Debugging application code helps you gain insight into the way code works and what is happening when it misbehaves and you can do the same with the kernel, with some limitations.

You can use kgdb for source level debugging, in a manner similar to remote debugging with gdbserver. There is also a self-hosted kernel debugger, kdb, that is handy for lighter weight tasks such as seeing if an instruction is executed and getting the backtrace to find out how it got there. Finally, there are kernel oops messages and panics, which tell you a lot about the cause of a kernel exception.

Debugging kernel code with kgdb

When looking at kernel code using a source debugger, you must remember that the kernel is a complex system, with real-time behaviors. Don't expect debugging to be as easy as it is for applications. Stepping through code that changes the memory mapping or switches context is likely to produce odd results.

kgdb is the name given to the kernel GDB stubs that have been part of mainline Linux for many years now. There is a user manual in the kernel DocBook and you can find an online version at https://www.kernel.org/doc/htmldocs/kgdb/index.html.

The widely supported way to connect to kgdb is over the serial interface, which is usually shared with the serial console, and so this implementation is called kgdboc, meaning kgdb over console. To work, it requires a platform tty driver that supports I/O polling instead of interrupts, since kgdb has to disable interrupts when communicating with GDB. A few platforms support kgdb over USB and there have been versions that work over Ethernet but, unfortunately, none of those have found their way into mainline Linux.

The same caveats about optimization and stack frames apply to the kernel, with the limitation that the kernel is written to assume an optimization level of at least -O1. You can override the kernel compile flags by setting KCGLAGS before running make.
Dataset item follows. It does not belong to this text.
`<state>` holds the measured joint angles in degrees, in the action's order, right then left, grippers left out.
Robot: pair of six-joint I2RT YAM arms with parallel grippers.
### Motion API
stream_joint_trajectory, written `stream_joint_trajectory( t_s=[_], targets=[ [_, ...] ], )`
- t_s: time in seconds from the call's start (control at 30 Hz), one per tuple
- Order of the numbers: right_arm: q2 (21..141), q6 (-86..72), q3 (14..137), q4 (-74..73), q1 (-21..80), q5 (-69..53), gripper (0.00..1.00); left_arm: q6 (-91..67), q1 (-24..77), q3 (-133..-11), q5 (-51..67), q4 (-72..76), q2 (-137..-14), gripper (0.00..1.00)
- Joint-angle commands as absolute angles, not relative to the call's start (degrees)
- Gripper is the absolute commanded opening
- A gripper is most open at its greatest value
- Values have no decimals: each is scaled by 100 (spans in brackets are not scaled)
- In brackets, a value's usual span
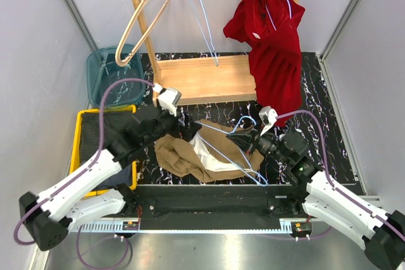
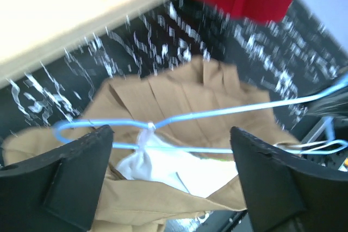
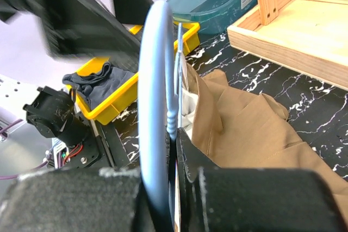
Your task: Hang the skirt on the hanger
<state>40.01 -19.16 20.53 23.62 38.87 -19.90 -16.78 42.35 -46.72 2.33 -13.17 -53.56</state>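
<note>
The tan skirt (image 1: pixel 190 156) lies crumpled on the black marbled table (image 1: pixel 329 137), its white lining (image 1: pixel 205 150) showing. A blue wire hanger (image 1: pixel 234 156) lies across it. My right gripper (image 1: pixel 256 142) is shut on the hanger's twisted neck below the hook (image 3: pixel 155 80), with the skirt (image 3: pixel 250 134) just beyond. My left gripper (image 1: pixel 188 129) hovers over the skirt's far left edge, open and empty. In the left wrist view the gripper (image 2: pixel 169 132) straddles the hanger wire (image 2: pixel 217 113) and the white lining (image 2: pixel 185 172).
A wooden rack (image 1: pixel 202 77) stands at the back with a red garment (image 1: pixel 275 42), a wooden hanger (image 1: pixel 142 20) and another blue wire hanger (image 1: pixel 202 17) on its rail. A teal bin (image 1: pixel 104 71) and a yellow bin (image 1: pixel 85 134) of dark clothes sit at the left.
</note>
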Motion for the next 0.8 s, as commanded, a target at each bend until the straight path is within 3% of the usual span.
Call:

These, then, are the kernel configuration options you will need for kernel debugging:

CONFIG_DEBUG_INFO is in the Kernel hacking | Compile-time checks and compiler options | Compile the kernel with debug info menu
CONFIG_FRAME_POINTER may be an option for your architecture, and is in the Kernel hacking | Compile-time checks and compiler options | Compile the kernel with frame pointers menu
CONFIG_KGDB is in the Kernel hacking | KGDB: kernel debugger menu
CONFIG_KGDB_SERIAL_CONSOLE is in the Kernel hacking | KGDB: kernel debugger | KGDB: use kgdb over the serial console menu

In addition to the uImage or zImage compressed kernel image, you will need the kernel image in ELF object format so that GDB can load the symbols into memory. That is the file called vmlinux that is generated in the directory where Linux is built. In the Yocto Project, you can request that a copy be included in the target image, which is convenient for this and other debug tasks. It is built into a package named kernel-vmlinux, which you can install like any other, for example by adding it to the IMAGE_INSTALL_append list. The file is put into the boot directory, with a name like this:

boot/vmlinux-3.14.26ltsi-yocto-standard

In Buildroot, you will find vmlinux in the directory where the kernel was built, which is in output/build/linux-<version string>/vmlinux.

A sample debug session

The best way to show you how it works is with a simple example.

You need to tell kgdb which serial port to use, either through the kernel command line or at runtime via sysfs. For the first option, add kgdboc=<tty>,<baud rate> to the command line, as shown:

kgdboc=ttyO0,115200

For the second option, boot the device up and write the terminal name to the /sys/module/kgdboc/parameters/kgdboc file, as shown:

# echo ttyO0 > /sys/module/kgdboc/parameters/kgdboc

Note that you cannot set the baud rate in this way. If it is the same tty as the console then it is set already, if not use stty or a similar program.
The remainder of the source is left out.